(Stored items)
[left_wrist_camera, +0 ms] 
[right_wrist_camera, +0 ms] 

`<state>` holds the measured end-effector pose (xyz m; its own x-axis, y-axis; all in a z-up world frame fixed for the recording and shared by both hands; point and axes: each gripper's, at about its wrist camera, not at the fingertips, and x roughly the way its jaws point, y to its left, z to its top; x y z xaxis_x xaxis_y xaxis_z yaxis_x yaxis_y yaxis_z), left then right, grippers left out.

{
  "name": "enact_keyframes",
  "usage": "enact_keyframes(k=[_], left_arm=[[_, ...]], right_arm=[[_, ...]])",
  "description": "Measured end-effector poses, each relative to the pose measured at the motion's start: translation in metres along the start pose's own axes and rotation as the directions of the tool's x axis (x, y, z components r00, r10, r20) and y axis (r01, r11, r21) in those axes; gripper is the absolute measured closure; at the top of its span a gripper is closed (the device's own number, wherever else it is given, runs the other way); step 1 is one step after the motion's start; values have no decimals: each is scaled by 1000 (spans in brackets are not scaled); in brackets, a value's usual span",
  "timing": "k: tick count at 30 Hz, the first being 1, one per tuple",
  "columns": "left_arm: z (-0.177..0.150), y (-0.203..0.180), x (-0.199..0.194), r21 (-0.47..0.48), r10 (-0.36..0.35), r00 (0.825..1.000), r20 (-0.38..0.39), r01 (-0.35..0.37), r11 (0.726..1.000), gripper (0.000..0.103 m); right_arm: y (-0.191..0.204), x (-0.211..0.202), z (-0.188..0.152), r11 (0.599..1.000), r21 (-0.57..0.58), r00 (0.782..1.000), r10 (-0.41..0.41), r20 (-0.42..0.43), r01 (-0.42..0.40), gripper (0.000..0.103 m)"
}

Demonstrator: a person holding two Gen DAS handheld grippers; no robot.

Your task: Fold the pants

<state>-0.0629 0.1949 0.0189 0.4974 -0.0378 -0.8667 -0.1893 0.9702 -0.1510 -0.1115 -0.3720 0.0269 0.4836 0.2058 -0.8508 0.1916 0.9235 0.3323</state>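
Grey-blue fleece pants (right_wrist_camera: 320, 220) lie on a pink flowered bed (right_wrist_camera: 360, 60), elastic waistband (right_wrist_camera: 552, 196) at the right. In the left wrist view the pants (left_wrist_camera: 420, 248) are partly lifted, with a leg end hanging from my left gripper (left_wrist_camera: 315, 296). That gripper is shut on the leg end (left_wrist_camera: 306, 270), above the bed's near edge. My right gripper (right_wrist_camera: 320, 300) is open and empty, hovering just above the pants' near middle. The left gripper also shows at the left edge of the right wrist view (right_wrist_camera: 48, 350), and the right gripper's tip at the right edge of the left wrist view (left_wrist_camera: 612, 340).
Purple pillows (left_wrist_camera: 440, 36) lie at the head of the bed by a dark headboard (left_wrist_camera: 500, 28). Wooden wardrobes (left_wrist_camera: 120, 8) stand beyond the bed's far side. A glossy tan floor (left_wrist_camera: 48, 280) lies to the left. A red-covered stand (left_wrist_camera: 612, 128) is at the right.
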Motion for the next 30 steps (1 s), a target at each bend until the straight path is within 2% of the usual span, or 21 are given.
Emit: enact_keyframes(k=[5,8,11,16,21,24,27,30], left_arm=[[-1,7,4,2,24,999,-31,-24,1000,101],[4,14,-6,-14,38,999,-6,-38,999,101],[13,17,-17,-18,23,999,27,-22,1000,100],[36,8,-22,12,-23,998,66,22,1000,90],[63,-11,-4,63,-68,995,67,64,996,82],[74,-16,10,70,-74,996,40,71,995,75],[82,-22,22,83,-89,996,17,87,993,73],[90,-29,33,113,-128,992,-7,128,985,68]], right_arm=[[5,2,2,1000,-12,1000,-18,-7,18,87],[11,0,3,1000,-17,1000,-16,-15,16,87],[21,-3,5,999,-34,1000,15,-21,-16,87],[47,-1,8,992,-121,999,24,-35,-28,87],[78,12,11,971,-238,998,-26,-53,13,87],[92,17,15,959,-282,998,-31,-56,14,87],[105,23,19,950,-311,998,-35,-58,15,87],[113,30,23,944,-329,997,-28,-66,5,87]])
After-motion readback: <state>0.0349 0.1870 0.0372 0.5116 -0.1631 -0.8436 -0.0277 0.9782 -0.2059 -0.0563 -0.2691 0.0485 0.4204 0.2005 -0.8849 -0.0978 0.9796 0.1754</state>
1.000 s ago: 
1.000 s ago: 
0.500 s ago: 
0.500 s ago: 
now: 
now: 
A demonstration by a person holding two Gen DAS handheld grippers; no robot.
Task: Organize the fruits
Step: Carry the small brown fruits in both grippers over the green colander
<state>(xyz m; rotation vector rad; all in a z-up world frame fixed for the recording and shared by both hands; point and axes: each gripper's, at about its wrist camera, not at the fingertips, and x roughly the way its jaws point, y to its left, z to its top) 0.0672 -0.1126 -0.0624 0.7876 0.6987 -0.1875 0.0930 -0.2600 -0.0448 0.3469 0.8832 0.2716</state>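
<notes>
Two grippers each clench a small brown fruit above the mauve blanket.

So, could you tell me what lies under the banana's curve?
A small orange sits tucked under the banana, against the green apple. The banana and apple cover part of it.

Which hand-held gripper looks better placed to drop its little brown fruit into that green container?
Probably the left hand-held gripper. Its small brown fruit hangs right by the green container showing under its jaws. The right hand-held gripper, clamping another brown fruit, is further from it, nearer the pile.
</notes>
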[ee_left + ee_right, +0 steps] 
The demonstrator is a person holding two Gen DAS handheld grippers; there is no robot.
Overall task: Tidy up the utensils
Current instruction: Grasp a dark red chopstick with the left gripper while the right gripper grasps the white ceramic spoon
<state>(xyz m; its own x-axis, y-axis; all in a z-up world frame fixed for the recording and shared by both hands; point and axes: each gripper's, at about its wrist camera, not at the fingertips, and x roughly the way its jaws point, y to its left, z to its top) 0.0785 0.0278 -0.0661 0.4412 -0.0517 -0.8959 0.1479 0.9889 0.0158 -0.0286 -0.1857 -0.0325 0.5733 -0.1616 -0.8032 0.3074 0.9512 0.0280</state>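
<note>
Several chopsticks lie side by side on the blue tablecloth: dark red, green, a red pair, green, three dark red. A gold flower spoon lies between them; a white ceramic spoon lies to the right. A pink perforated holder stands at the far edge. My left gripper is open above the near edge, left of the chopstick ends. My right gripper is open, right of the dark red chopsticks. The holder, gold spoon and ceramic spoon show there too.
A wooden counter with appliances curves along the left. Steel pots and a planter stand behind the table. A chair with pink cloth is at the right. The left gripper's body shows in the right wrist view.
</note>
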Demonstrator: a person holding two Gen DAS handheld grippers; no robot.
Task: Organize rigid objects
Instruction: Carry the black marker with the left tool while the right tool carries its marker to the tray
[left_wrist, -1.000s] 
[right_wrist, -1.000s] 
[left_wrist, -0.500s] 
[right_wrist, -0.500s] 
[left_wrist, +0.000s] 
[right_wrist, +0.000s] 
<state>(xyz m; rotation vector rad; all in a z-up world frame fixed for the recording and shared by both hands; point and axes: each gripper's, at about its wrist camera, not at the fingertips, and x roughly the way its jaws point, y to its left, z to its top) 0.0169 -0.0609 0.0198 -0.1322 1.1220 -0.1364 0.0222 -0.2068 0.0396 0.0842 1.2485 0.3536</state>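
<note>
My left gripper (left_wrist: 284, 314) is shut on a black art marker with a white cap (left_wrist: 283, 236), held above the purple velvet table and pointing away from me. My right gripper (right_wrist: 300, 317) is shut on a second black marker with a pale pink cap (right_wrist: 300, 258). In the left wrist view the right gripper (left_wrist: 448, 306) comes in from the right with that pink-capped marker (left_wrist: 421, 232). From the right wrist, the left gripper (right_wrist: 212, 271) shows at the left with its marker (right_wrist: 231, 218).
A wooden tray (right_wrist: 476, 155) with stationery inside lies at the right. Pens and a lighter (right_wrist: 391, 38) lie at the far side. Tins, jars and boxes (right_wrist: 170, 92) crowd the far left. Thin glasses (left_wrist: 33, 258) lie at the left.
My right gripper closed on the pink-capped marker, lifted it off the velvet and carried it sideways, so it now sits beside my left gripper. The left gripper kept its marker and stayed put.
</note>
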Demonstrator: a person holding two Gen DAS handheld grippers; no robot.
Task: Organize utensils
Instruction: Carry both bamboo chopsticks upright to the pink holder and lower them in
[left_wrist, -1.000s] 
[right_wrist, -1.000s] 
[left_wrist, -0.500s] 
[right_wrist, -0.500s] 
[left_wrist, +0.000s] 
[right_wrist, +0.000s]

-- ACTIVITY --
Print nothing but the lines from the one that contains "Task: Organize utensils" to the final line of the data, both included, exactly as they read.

-- YOUR SOLUTION --
Task: Organize utensils
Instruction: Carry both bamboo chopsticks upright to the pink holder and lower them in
[left_wrist, -1.000s] 
[right_wrist, -1.000s] 
[left_wrist, -0.500s] 
[right_wrist, -0.500s] 
[left_wrist, +0.000s] 
[right_wrist, +0.000s]

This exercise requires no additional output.